Four Tet signs exclusive global publishing deal with Universal Music amidst legal battle with Domino
Four Tet’s legal case against Domino is set to go before a judge later this week.
Credit: David Jensen/Alamy
English electronic artist Four Tet has inked a new exclusive global publishing agreement with Universal Music Group amidst a nearly two-year-long ongoing battle with his previous label, Domino.
In a press statement regarding the agreement, Pete Simmons, Director of A&R at UMG said, “Four Tet has soundtracked my life from GCSE revision to dancefloors at university and now I get the pleasure to work with him.”
“I’m honoured to represent a catalogue that means so much to not just me but the whole of UMPG. Looking forward to working with Kieran, Carol and the wider Solar team. Special thanks to Amy Samson for making the initial introduction.”
Four Tet, real name Kieran Hebden, has been embroiled in an ongoing dispute with Domino for allegedly breaching its contract regarding streaming royalty rates with the legal case set to go before a judge in the Business and Property Courts of the High Court of Justice later this week. Three of his albums were removed from streaming services by the label due to the litigation process, a move that Hebden called “heartbreaking”.

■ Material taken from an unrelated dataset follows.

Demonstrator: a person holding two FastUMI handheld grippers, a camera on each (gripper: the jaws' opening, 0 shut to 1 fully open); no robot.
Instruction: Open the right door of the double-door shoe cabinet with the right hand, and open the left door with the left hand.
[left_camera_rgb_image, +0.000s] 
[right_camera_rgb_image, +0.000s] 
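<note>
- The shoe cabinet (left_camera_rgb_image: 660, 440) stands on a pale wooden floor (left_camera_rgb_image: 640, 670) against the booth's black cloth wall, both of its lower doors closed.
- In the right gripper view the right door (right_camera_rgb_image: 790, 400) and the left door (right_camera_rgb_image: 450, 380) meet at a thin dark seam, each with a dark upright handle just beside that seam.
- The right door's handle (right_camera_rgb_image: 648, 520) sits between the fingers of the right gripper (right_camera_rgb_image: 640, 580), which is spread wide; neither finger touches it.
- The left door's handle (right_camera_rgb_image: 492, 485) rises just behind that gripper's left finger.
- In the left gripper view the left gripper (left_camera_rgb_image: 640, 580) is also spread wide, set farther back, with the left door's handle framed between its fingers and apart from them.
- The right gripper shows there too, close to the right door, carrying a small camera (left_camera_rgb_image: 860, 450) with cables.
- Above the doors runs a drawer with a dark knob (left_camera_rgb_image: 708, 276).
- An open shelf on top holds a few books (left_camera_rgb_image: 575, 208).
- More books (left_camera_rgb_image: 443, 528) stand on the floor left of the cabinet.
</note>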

In a series of tweets, Hebden said, “Earlier this week Domino’s legal representative said they would remove my music from all digital services in order to stop the case progressing. I did not agree to them taking this action and I’m truly shocked that it has come to this.”
The three albums have since reappeared on streaming services, but no announcement has been made on any connection to the new deal with Universal or the ongoing litigation with Domino.
Hebden is seeking damages of up to £70,000 plus costs and a streaming royalty rate of 50 per cent, while Domino is defending its streaming rate of 18 per cent per the original contract relating to record sales. Hebden had originally tried to solve the impasse by offering to buy the masters for his music in 2020, but the label declined the offer.